Records to use

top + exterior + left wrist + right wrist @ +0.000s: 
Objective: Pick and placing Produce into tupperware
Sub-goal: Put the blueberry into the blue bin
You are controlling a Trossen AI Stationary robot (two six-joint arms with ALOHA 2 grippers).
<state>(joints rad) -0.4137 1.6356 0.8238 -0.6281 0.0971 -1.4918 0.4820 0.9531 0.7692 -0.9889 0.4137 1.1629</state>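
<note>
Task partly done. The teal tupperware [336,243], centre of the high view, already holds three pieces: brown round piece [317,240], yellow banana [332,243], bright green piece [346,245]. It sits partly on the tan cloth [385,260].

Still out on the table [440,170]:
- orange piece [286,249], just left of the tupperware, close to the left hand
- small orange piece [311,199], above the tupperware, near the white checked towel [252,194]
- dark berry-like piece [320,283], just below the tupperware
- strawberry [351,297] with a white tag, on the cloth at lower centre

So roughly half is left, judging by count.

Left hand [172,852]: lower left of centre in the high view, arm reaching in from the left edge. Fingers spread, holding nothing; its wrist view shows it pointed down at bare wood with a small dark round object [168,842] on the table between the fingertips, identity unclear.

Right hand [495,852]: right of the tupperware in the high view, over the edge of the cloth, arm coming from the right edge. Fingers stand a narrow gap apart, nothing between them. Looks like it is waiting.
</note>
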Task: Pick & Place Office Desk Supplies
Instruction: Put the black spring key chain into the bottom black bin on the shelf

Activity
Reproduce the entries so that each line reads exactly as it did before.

Exercise solution
top + exterior + left wrist + right wrist @ +0.000s: 
Objective: Pick and placing Produce into tupperware
Sub-goal: Put the blueberry into the blue bin
You are controlling a Trossen AI Stationary robot (two six-joint arms with ALOHA 2 grippers).
<state>(joints rad) -0.4137 1.6356 0.8238 -0.6281 0.0971 -1.4918 0.4820 0.9531 0.7692 -0.9889 0.4137 1.1629</state>
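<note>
Task partly done. The teal tupperware [336,243], centre of the high view, already holds three pieces: brown round piece [317,240], yellow banana [332,243], bright green piece [346,245]. It sits partly on the tan cloth [385,260].

Still out on the table [440,170]:
- orange piece [286,249], just left of the tupperware, close to the left hand
- small orange piece [311,199], above the tupperware, near the white checked towel [252,194]
- dark berry-like piece [320,283], just below the tupperware
- strawberry [351,297] with a white tag, on the cloth at lower centre

So roughly half is left, judging by count.

Left hand [172,852]: lower left of centre in the high view, arm reaching in from the left edge. Fingers spread, holding nothing; its wrist view shows it pointed down at bare wood with a small dark round object [168,842] on the table between the fingertips, identity unclear.

Right hand [495,852]: right of the tupperware in the high view, over the edge of the cloth, arm coming from the right edge. Fingers stand a narrow gap apart, nothing between them. Looks like it is waiting.
</note>
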Task: Pick & Place Office Desk Supplies
Instruction: Put the black spring key chain into the bottom black bin on the shelf

Nothing remains to be added to the answer.